# 📊 Project: HR Employee Attrition Analysis

**Objective:** Perform a complete HR analytics project to identify attrition patterns, key drivers, and provide insights for employee retention.  
This project is designed for one person (Computer Science graduate) applying for a **Data Analyst** role in Tamheer.

**Files:**  
- `HR_Employee_Attrition.csv` → dataset  
- `HR_Employee_Attrition_Analysis.ipynb` → analysis notebook


## ✅ What you will do in this notebook

1. Load and explore the dataset.  
2. Perform data cleaning and feature engineering.  
3. Calculate descriptive statistics and KPIs (attrition rate, average income, average satisfaction, etc.).  
4. Explore attrition by department, role, and overtime.  
5. Visualize relationships (e.g., satisfaction vs attrition).  
6. Build a simple **Logistic Regression model** to predict attrition.  
7. Provide actionable **recommendations** to HR management.


In [1]:
# === Setup ===
import pandas as pd
import numpy as np
import matplotlib.pyplot as plt
import seaborn as sns
from sklearn.model_selection import train_test_split
from sklearn.linear_model import LogisticRegression
from sklearn.metrics import classification_report, confusion_matrix

# Load data
csv_path = r"/mnt/data/HR_Employee_Attrition.csv"
df = pd.read_csv(csv_path)

print("Shape:", df.shape)
df.head()


FileNotFoundError: [Errno 2] No such file or directory: '/mnt/data/HR_Employee_Attrition.csv'

## 🧼 Data Cleaning & Feature Engineering

- Check missing values and datatypes.  
- Encode categorical variables.  
- Create binary target column for attrition (1=Yes, 0=No).


In [None]:
print(df.isna().sum())
print(df.dtypes)

# Convert Attrition to categorical string
df['Attrition'] = df['Attrition'].map({1:'Yes',0:'No'})

# Encode categorical variables
df_enc = pd.get_dummies(df, drop_first=True)

df_enc.head()


## 📈 Key HR Metrics (KPIs)

- Overall attrition rate.  
- Average monthly income.  
- Average job satisfaction.  
- Attrition by department and overtime.


In [None]:
# KPIs
attrition_rate = (df['Attrition']=='Yes').mean()
avg_income = df['MonthlyIncome'].mean()
avg_satisfaction = df['JobSatisfaction'].mean()

print(f"Attrition Rate: {attrition_rate:.2%}")
print(f"Average Monthly Income: {avg_income:,.0f}")
print(f"Average Job Satisfaction: {avg_satisfaction:.2f}")

# Attrition by department
dept_attrition = df.groupby('Department')['Attrition'].value_counts(normalize=True).unstack().fillna(0)

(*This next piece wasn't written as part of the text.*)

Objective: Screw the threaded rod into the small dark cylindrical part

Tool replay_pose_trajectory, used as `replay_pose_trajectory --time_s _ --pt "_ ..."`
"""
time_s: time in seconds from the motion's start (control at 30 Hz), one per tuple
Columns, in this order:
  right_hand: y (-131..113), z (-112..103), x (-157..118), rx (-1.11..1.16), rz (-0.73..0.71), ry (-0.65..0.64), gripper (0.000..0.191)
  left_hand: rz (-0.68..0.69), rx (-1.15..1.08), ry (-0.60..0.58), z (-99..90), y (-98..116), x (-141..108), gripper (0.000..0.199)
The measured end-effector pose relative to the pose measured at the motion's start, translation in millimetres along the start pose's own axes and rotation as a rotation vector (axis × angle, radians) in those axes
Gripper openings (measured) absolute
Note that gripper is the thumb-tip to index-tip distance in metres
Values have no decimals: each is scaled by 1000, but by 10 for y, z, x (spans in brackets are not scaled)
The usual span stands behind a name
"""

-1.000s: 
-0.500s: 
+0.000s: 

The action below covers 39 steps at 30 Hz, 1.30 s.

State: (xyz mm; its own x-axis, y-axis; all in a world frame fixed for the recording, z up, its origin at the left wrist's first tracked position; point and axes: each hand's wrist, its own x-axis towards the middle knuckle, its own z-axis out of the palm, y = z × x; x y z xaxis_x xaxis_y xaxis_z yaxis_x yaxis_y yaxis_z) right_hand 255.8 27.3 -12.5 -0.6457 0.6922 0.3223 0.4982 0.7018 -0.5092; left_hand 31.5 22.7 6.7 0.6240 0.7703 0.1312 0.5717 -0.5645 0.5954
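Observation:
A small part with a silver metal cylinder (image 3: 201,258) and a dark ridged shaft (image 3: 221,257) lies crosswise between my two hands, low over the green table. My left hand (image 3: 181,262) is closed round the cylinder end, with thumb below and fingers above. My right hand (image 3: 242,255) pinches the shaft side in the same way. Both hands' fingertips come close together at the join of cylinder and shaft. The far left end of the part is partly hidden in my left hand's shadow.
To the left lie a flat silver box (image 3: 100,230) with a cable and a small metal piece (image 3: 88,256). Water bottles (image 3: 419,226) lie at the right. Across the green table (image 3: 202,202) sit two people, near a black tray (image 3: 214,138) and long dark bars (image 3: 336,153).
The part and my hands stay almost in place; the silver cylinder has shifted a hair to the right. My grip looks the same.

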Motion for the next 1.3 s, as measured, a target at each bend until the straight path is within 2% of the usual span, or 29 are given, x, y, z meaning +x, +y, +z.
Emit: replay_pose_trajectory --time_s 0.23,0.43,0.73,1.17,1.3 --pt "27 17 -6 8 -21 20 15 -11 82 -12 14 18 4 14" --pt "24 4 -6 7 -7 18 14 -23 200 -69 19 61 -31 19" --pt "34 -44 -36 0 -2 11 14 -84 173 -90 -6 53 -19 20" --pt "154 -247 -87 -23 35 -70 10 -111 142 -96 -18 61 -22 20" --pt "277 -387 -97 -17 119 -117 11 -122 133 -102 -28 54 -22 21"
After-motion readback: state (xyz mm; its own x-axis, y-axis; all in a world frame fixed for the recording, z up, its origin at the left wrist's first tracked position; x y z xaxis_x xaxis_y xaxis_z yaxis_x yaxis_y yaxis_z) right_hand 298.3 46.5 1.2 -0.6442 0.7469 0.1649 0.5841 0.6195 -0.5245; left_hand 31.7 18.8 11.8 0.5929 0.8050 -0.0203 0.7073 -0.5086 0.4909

dept_attrition.plot(kind='bar', stacked=True)
plt.title("Attrition by Department")
plt.ylabel("Proportion")
plt.show()

# Attrition by overtime
ot_attrition = df.groupby('OverTime')['Attrition'].value_counts(normalize=True).unstack().fillna(0)
ot_attrition.plot(kind='bar', stacked=True)
plt.title("Attrition by OverTime")
plt.ylabel("Proportion")
plt.show()


## 🤖 Predicting Attrition with Logistic Regression

We will train a simple Logistic Regression model using encoded features to predict attrition probability.


In [None]:
X = df_enc.drop('Attrition_Yes', axis=1)
y = df_enc['Attrition_Yes']

X_train, X_test, y_train, y_test = train_test_split(X,y,test_size=0.2,random_state=42,stratify=y)

model = LogisticRegression(max_iter=500)
model.fit(X_train,y_train)

y_pred = model.predict(X_test)

print("Classification Report:\n", classification_report(y_test,y_pred))
sns.heatmap(confusion_matrix(y_test,y_pred), annot=True, fmt='d', cmap='Blues')
plt.title("Confusion Matrix")
plt.show()


## 🧠 Insights & Recommendations

- High attrition is strongly associated with **OverTime = Yes** → Consider monitoring workload and overtime policies.  
- Certain departments (e.g., Sales/IT) show higher attrition → Implement targeted engagement/retention programs.  
- Employees with **lower job satisfaction** and **lower income** are more likely to leave → Suggest salary benchmarking and satisfaction surveys.  
- Commute time may also play a role → Consider flexible/remote options.


## 📂 Deliverables

- `HR_Employee_Attrition.csv` → dataset file  
- `HR_Employee_Attrition_Analysis.ipynb` → analysis notebook  
- Suggested: Upload to GitHub with README and visualizations.